Thierry Janssen : C’est un fait. La médecine scientifique comprend assez bien le “sens biologique” des affections-diseases qu’elle analyse, diagnostique et soigne à l’aide de remèdes et de technologies. Les patients, quant à eux, s’intéressent de plus en plus au “sens symbolique” de leurs malaises-illnesses et tentent ainsi d’inscrire leur expérience de la maladie dans le cours de leur existence.
En revanche, le “sens collectif” de nos maladies-sicknesses est très peu pris en compte dans nos sociétés contemporaines occidentales ou occidentalisées. On est loin de ce qui se produit dans des sociétés traditionnelles comme celle des Navajos où la guérison d’un individu passe par une remise en question de toute la communauté ; chaque membre du clan participe aux rituels organisés par le guérisseur, le hataali, qui dessine des peintures de sable sur le sol du hogan, où les cérémonies de guérison peuvent durer jusqu’à huit nuits et neuf jours.
A.G. : Vous semblez le regretter…
Th. J. : Et pour cause. Le peu de conscience et d’intérêt pour le “sens collectif” des maladies aboutit à un manque de réflexion de la part de nos collectivités à propos des moyens de prévenir nos maux. Les individus sont déresponsabilisés par rapport à leur santé. Toute la société évite de s’interroger sur les causes profondes impliquées dans la genèse des maladies.
Prenez l’exemple des plans “anticancer”. D’un côté, on conseille aux gens de manger plus de fruits et de légumes, on leur recommande d’éviter le tabac, l’alcool, les graisses, trop de sucre – ce qui n’empêche pas de continuer à vendre les fruits et les légumes aussi chers, et d’autoriser la commercialisation d’un nombre invraisemblable d’aliments trop gras et trop sucrés, sans parler de l’imposture qui consiste à vendre des cigarettes et de l’alcool en enrichissant les caisses de l’Etat, le même Etat devant financer la prise en charge des maladies causées par le tabac et l’excès de boissons alcoolisées.
D’un autre côté, les plans “anticancer” mettent l’accent sur la nécessité d’un dépistage précoce. Celui-ci est certes très important car il représente le moyen de guérir plus de malades, cependant on ne peut pas parler de véritable politique “anticancer” puis-que, jusqu’à preuve du contraire, dépister une maladie ce n’est pas empêcher cette maladie d’apparaître !

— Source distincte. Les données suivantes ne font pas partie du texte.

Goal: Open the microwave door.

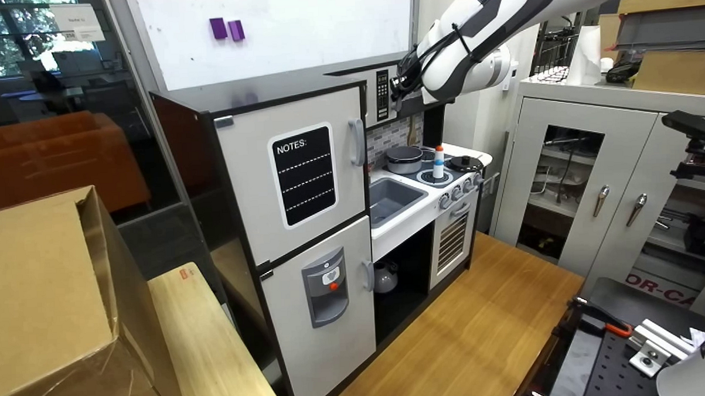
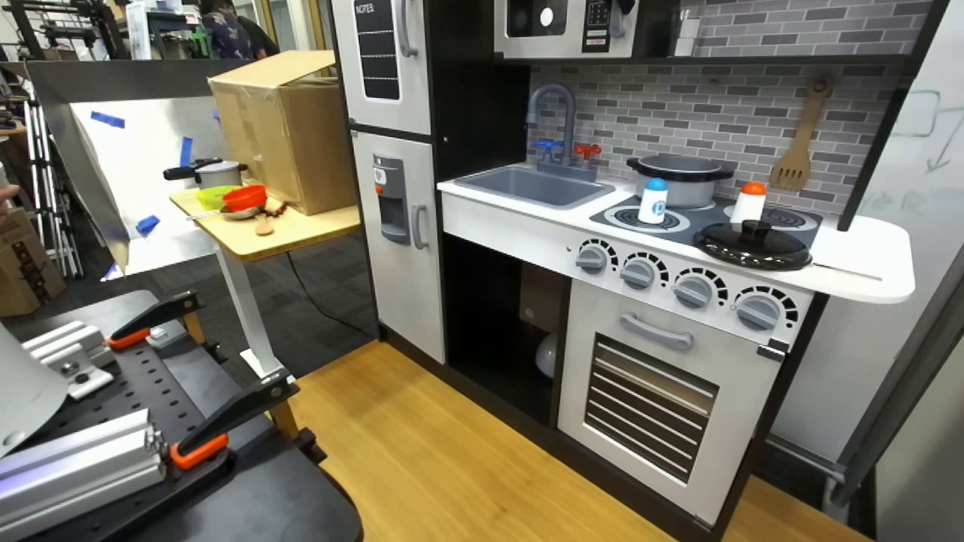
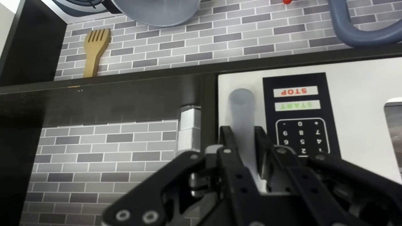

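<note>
The fingers are seemingly clamping the grey handle of the microwave door, one lying along each side, the handle filling the gap between them. This pinch is probably preparing a pull: the handle is standing near one edge of the door, with the keypad lying between it and the dark window, presumably opposite the hinge, where a tug should be telling most. The door is sitting closed beside a black post, high above the worktop. In an exterior view the arm is slanting down from above, likely for clearing the grey pot.

The handle is looking like smooth, rounded plastic, so a loose grip may be sliding along it; the door is presenting a flat, pale panel. Nearby, a brick-patterned wall is backing a slotted wooden spatula, and a round black lid is gleaming
</note>
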Motion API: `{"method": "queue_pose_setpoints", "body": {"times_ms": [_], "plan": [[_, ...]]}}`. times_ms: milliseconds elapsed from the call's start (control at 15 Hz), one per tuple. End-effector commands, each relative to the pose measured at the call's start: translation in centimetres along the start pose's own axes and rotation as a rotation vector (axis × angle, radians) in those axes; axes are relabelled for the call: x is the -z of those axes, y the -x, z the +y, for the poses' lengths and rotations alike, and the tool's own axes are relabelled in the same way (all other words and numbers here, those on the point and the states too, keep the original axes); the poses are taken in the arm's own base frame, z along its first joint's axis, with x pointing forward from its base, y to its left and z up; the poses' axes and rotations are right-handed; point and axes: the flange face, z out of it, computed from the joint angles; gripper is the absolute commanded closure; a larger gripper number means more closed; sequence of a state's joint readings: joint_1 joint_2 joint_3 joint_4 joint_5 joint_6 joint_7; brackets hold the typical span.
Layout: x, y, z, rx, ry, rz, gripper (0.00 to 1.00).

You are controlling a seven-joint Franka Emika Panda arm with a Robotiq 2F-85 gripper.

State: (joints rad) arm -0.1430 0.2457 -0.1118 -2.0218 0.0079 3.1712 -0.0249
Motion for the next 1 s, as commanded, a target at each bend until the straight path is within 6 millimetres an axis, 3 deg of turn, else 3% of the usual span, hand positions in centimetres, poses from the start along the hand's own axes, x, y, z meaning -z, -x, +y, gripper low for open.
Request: {"method": "queue_pose_setpoints", "body": {"times_ms": [0, 533, 933], "plan": [[-0.3, -0.7, -0.1, 0.001, 0.0, -0.002, 0.95], [1.8, -0.1, 0.2, 0.007, 0.001, 0.011, 0.95], [5.2, 2.2, 0.3, -0.002, -0.006, -0.002, 0.95]]}}
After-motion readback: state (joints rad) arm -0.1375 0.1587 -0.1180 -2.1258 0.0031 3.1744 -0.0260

Si nous voulions réellement diminuer le nombre des cancers, nous devrions clairement définir les facteurs qui favorisent et provoquent l’émergence et l’augmentation de cette maladie ; parmi ceux-ci les pollutions environnementales occupent une place sous-estimée, c’est donc nos modes de production et de con-sommation qui devraient être remis en question.
A.G.: Ceci impliquerait un profond changement…

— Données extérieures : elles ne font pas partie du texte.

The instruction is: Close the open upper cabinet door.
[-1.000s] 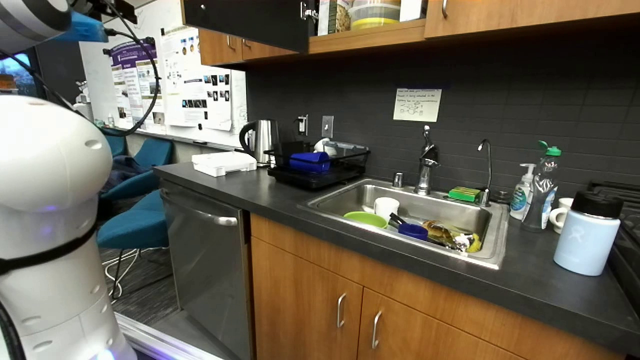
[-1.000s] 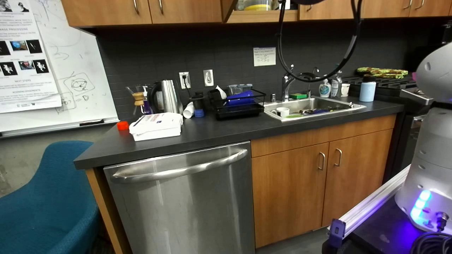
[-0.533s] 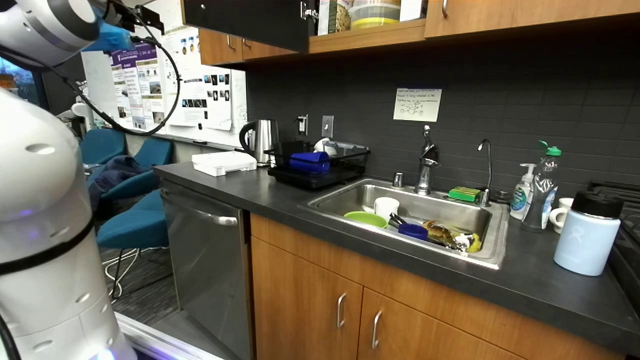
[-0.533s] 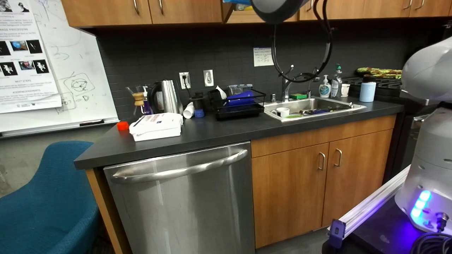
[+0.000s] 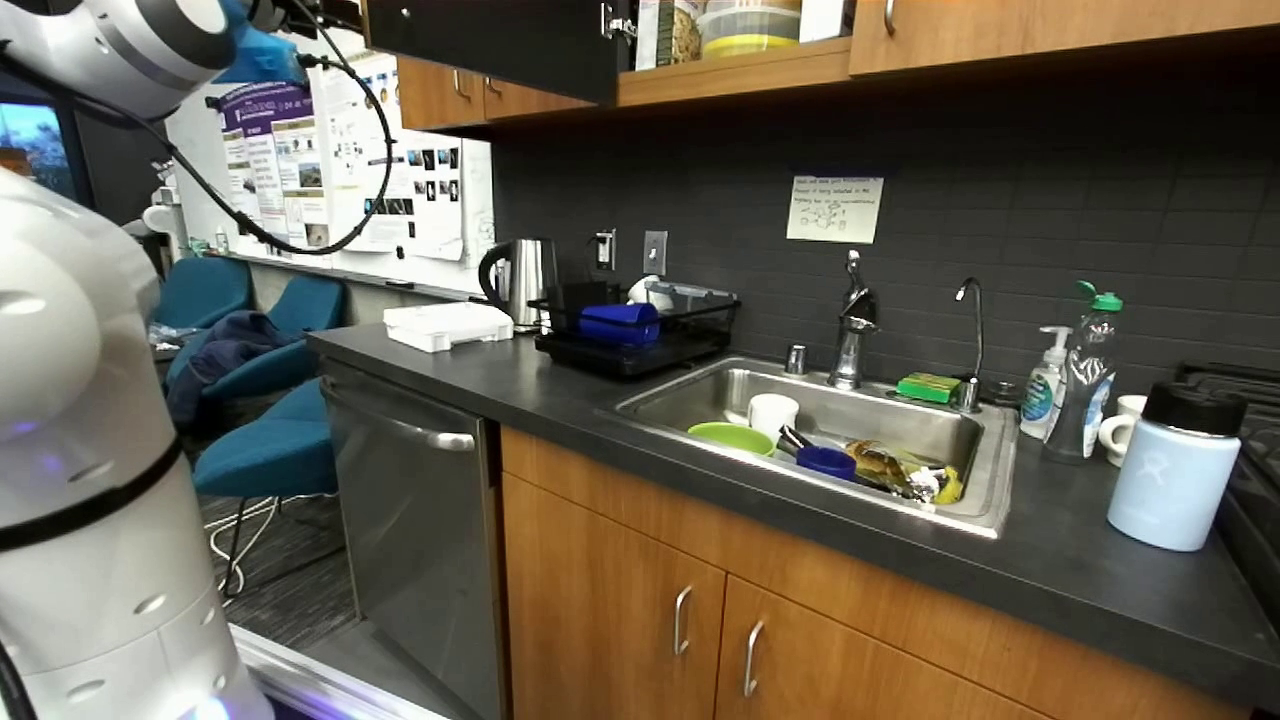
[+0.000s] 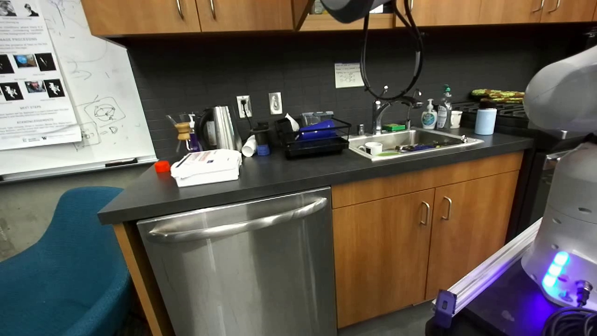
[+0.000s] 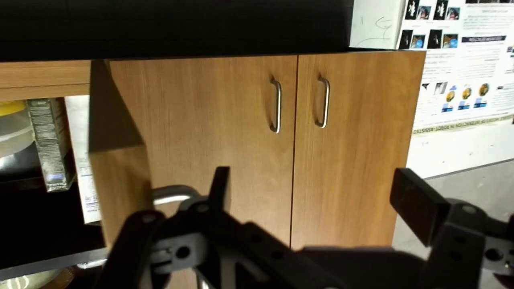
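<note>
Upper cabinet door (image 5: 490, 45) juts into the way, bar handle (image 7: 170, 196) near one of the fingers (image 7: 219, 186).
Room lies between the fingers; another way runs along the front edge of the surface (image 6: 287, 172), before the dish rack (image 6: 317, 148).

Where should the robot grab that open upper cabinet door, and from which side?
Likely the handle, coming from the outer side of the door: in the wrist view it arches off that face, apparently leaving a gap for the open pincer to close around.
</note>
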`<state>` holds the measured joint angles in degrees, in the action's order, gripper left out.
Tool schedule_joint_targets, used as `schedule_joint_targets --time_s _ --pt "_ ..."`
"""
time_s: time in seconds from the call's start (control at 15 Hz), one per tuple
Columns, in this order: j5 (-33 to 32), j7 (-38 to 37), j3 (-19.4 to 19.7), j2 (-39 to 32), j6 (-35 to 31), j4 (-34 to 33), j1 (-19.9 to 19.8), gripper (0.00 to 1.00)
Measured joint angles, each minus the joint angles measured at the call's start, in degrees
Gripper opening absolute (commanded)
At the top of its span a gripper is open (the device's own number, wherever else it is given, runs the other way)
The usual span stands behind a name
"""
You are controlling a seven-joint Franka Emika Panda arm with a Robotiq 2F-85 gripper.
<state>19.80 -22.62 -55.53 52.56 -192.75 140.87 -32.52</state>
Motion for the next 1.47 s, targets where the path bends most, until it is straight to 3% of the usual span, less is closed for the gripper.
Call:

Th. J. : Bien entendu. Une véritable prévention du cancer impliquerait un profond changement des fondements de notre civilisation. Comme la plupart des maladies, le cancer est une pathologie d’origine multifactorielle. Y participent des causes héréditaires, des déséquilibres alimentaires, des pollutions environnementales d’autant plus dangereuses qu’elles sont souvent invisibles, des agents infectieux, mais aussi des stress psychologiques chroniques qui fragilisent l’individu et l’“usent” prématurément.
Aujourd’hui, nous vivons plus longtemps, essentiellement grâce aux développements des mesures anti-infectieuses (hygiène, vaccins, antibiotiques) et grâce aux progrès de la chirurgie qui répare les corps malformés, les corps cassés et les corps usés. Cependant, l’allongement de notre temps de vie nous expose à un nombre plus important de facteurs d’usure, parmi lesquels le stress chronique et les pollutions environnementales très toxiques pour notre santé.

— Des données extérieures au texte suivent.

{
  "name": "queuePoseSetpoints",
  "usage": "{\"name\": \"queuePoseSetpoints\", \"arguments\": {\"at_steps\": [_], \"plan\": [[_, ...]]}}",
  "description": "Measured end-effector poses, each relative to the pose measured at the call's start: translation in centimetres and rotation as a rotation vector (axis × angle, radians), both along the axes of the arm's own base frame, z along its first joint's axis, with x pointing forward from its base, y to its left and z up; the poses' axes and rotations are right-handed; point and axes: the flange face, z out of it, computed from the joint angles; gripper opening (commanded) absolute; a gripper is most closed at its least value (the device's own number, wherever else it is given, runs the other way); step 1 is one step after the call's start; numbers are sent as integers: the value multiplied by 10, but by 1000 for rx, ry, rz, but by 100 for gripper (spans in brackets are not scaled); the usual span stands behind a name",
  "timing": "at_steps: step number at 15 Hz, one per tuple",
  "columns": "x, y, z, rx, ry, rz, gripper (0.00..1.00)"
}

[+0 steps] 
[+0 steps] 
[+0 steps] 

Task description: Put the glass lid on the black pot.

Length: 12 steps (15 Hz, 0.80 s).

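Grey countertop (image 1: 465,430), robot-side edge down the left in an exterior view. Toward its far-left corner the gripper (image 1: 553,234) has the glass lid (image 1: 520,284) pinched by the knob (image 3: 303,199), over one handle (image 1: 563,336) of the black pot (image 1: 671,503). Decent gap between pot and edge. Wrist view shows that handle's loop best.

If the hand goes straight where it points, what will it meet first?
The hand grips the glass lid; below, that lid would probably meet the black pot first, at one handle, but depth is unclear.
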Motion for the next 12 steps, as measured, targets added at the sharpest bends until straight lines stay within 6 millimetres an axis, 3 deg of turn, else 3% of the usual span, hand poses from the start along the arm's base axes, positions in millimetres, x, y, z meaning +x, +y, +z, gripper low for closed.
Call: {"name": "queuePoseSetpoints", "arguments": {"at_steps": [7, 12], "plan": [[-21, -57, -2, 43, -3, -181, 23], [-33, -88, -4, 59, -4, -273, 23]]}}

Il en résulte toute une série de pathologies d’usure, chroniques et survenant de plus en plus précocement : maladies cardiovasculaires, diabète, arthrites, maladies inflammatoires et auto-immunes, allergies, ulcères de l’estomac, dépressions, cancers… autant de maladies dites “de civilisation” face auxquelles nous devons interroger nos comportements et revoir nos modes de vie.